Mozy made some pieces of it's infrastructure code available in two open source projects last week. Now, Mozy operates at a different scale than many of us. They have more than 50PBs of data from more than 1 million customers stored in multiple data centers around the globe, as such I thought anything they could release would be niche but interesting to anyone considering operating at hyper scale.
It turns out after speaking with Reverend Ted Haeger over at Mozy I was only half right.
As per usual I go for the jugular with the first question.
99.999999% of the developers out there aren't operating at the scale you are and may not see a need for any this. Why release it?
We're big believers in Open Source Software and what we have over on Mozy Code are two projects that were started to solve problems specific to us but we think may now be useful in someone else projects. Even if it's only applicable to that 0.000001% of developers out there. They most certainly would have be useful for us to have had when we started out.

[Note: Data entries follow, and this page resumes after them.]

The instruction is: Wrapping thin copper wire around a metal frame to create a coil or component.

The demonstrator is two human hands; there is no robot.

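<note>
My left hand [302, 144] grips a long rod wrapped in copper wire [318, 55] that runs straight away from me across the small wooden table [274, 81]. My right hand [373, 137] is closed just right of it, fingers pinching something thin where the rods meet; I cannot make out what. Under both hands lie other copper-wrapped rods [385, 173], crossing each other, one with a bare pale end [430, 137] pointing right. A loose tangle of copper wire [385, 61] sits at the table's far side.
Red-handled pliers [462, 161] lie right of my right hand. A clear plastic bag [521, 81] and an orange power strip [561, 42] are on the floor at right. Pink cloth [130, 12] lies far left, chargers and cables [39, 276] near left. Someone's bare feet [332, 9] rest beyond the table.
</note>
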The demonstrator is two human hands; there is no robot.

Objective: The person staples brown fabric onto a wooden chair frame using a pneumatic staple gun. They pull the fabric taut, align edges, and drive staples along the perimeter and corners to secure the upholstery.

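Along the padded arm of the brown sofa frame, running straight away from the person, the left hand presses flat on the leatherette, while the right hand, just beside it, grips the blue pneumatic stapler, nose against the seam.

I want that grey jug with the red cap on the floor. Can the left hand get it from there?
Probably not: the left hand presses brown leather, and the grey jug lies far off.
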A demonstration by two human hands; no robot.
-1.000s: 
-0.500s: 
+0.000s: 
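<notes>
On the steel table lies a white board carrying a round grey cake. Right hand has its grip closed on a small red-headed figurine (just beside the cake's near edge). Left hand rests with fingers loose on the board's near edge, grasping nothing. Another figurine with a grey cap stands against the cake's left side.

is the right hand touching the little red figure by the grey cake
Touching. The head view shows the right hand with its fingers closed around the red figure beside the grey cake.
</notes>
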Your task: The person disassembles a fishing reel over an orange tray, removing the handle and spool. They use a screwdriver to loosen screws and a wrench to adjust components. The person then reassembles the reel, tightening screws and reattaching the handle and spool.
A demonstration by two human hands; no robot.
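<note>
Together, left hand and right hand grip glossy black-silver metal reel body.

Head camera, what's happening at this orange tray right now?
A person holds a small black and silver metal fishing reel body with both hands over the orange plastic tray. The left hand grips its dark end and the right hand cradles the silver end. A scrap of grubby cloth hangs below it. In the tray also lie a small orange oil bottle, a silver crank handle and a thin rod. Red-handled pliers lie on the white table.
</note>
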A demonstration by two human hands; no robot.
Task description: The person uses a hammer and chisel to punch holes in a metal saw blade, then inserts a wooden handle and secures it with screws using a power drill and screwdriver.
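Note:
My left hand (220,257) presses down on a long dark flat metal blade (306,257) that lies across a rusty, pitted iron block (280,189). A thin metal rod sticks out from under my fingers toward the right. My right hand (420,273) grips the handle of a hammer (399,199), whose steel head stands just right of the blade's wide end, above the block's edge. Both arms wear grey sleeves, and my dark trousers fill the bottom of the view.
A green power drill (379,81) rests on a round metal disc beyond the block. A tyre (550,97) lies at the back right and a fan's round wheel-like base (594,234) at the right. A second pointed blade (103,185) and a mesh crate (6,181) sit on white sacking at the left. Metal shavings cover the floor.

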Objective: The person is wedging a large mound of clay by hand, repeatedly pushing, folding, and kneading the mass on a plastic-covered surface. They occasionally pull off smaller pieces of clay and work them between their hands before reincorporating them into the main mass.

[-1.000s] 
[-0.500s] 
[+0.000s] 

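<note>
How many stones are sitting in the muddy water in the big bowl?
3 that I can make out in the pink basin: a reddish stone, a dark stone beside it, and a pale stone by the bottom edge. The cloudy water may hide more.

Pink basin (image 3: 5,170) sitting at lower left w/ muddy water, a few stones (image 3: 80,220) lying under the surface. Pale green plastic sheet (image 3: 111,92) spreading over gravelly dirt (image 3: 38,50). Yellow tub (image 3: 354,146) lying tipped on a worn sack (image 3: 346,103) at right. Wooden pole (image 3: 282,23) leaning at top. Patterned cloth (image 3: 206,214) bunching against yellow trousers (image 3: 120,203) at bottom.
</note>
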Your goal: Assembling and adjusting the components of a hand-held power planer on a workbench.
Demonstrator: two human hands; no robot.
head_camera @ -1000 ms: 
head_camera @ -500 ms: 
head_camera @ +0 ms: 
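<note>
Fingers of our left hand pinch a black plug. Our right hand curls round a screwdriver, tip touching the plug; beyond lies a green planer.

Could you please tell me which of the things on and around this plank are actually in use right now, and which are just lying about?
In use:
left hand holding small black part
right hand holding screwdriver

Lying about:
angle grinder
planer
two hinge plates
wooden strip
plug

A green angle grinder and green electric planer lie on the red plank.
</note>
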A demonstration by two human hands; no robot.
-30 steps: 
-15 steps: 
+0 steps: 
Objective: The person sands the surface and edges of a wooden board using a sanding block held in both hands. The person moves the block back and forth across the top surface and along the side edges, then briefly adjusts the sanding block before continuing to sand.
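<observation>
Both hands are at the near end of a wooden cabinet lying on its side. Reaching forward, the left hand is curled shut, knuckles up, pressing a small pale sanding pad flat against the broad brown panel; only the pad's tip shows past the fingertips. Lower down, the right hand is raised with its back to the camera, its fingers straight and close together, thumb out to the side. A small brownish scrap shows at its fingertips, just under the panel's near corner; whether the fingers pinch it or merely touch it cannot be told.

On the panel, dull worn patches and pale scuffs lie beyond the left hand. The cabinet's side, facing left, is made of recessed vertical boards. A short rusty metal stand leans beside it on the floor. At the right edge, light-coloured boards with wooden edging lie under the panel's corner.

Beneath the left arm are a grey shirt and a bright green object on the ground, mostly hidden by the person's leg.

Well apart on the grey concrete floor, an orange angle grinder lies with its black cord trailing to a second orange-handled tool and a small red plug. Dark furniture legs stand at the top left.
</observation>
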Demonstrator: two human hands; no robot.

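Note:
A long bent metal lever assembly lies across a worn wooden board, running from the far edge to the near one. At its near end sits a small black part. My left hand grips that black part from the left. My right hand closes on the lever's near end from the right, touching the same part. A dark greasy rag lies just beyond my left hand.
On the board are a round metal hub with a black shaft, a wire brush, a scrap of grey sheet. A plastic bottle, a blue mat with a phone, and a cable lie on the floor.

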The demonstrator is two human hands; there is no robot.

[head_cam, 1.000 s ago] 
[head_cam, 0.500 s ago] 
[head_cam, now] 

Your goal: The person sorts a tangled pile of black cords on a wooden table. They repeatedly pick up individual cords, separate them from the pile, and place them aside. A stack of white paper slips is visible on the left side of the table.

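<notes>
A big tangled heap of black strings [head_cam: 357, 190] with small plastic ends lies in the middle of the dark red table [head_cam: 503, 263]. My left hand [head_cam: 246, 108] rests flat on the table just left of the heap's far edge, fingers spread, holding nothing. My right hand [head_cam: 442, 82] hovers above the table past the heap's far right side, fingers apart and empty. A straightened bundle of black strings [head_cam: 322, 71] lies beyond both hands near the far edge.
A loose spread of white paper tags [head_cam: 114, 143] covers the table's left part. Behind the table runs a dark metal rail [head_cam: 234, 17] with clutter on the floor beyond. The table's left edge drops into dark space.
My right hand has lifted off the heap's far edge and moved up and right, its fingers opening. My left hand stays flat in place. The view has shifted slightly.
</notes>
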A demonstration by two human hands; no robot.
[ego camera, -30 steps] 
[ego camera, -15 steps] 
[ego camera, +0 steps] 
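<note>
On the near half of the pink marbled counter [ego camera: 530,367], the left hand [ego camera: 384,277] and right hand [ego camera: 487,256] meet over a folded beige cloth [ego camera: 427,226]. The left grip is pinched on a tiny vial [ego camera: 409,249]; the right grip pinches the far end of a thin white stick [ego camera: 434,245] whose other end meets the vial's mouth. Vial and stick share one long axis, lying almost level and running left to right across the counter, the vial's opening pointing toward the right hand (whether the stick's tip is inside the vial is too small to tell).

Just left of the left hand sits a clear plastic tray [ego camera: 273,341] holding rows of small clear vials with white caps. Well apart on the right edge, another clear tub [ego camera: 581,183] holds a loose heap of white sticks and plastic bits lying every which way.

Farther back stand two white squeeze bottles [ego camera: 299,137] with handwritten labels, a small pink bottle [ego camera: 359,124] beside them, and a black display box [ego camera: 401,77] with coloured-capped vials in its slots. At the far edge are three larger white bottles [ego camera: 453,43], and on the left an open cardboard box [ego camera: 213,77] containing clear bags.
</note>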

Lets go deeper into these projects starting with Ruby Protocol Buffers. I know that Ruby is an object oriented programming language but what's a Protocol Buffer?
A Protocol Buffer is a low fat data exchange mechanism over HTTP, invented by Google.
Lets go a bit deeper and consider the advantage of JavaScript Object Notation (JSON) over Extensible Markup Language (XML) object serialization: for each data field in an object, XML uses both an opening and closing enclosure (e.g. <fullname>Joe Tucci</fullname>). JSON is a bit more efficient, because it uses a comma to indicate the end of an object value (e.g. fullname:Joe Tucci,).
For a low use API, the smaller number of characters gives only a trivial advantage to JSON over XML. But as you scale up, XML begins to show its bulk relative to JSON, but JSON still carries redundant information: the "fullname:" label for the actual data could be eliminated. As long as the data gets transferred in a predictable position in a data stream, it doesn't need the label.
That's what Google implemented with Protocol Buffers. They serialized the data in a more rigid, predictable format for faster communication between systems. As long as both systems understand the format, you can eliminate a bunch of overhead.
Google created Protocol Buffers to optimize data transmission in their data centers, where high speed data transfer between systems is all managed through lower-level languages. So the first implementations were in languages like C and C++. Naturally, Google also made a Python implementation, which was the first higher-level language to use Protocol Buffers.
Mozy is largely a Ruby shop for our web logic, but on the back-end, we're heavily C++ so at the scale we require Protocol Buffers made a lot of sense. However, we needed a working Ruby implementation to get that advantage. When our developers' tried a Ruby implementation they found that not only did it not work well for what we needed, but also that it would be easier for us to build it from the ground up.
And that's what we did.
So, the developer who would most likely be interested in our ruby-protobufs project would be a Ruby developer who needs rapid data exchange with back-end applications (likely written in a lower-level language) to reach a level of scale that cannot be so easily achieved using formats like XML and JSON.
XML and JSON will probably support the majority of developers' needs but ruby-protobufs is a straight forward implementation for anyone who chooses to use it.
Right, I can see where that would be useful to Ruby developers. Mordor is an I/O Library, how is it different from what's already out there? I've heard of threads, what's a Fiber?
Asynchronous I/O libraries have become well known tools of the trade, optimizing major limitations of synchronous I/O.
Synchronous I/O requires programs to initiate a task (such as an HTTP GET, or file write operation) and then wait until the task completes. The application is blocked until the task completes.
Asynchronous I/O libraries allow a program to initiate a task, and then continue doing other things. When the task completes, a "callback" function typically kicks off a short routine for handling the task completion (such as doing something with an HTTP response, or recording success of the file write event).
Most current asynchronous I/O libraries use Threads as their base unit of execution. Threads allow simultaneous execution of tasks in a program, with each task using its own thread. This greatly increases program performance and resilience. For example, the Chrome browser uses a separate thread for each tab it runs, so a bad web app only hangs a single tab rather than the whole browser. And when you close a tab the memory it consumes is returned to the system.
But threads have downsides.
Because threads are managed by the OS kernel, the kernel allocates their memory and manages their scheduling. Mordor uses finer-grained execution units called Fibers. Conceptually, fibers are similar to threads, but instead of the kernel, the application schedules multiple fibers in the context of a single thread. This finer-grained approach to cooperative tasks reduces demand on the kernel for allocating, managing, and de-allocating. The result is much higher performance and lower demand on system resources.
The developers who would be interested in Mordor are those concerned with I/O task performance. Mordor provides developers with an Async I/O library through a simple API, with the performance benefits of a complex fiber-based system.
Great. All I need now is a compiler and I'm writing high performance code.
Well be sure to check out http://code.mozy.com before you do, you might find something useful!
Any more stuff coming?
These two are just the beginning. Going forward we have to consider that getting the right person to lead a project is as important as the technology itself. That's what will dictate what we release and when we release it. Right now there's great potential for future projects.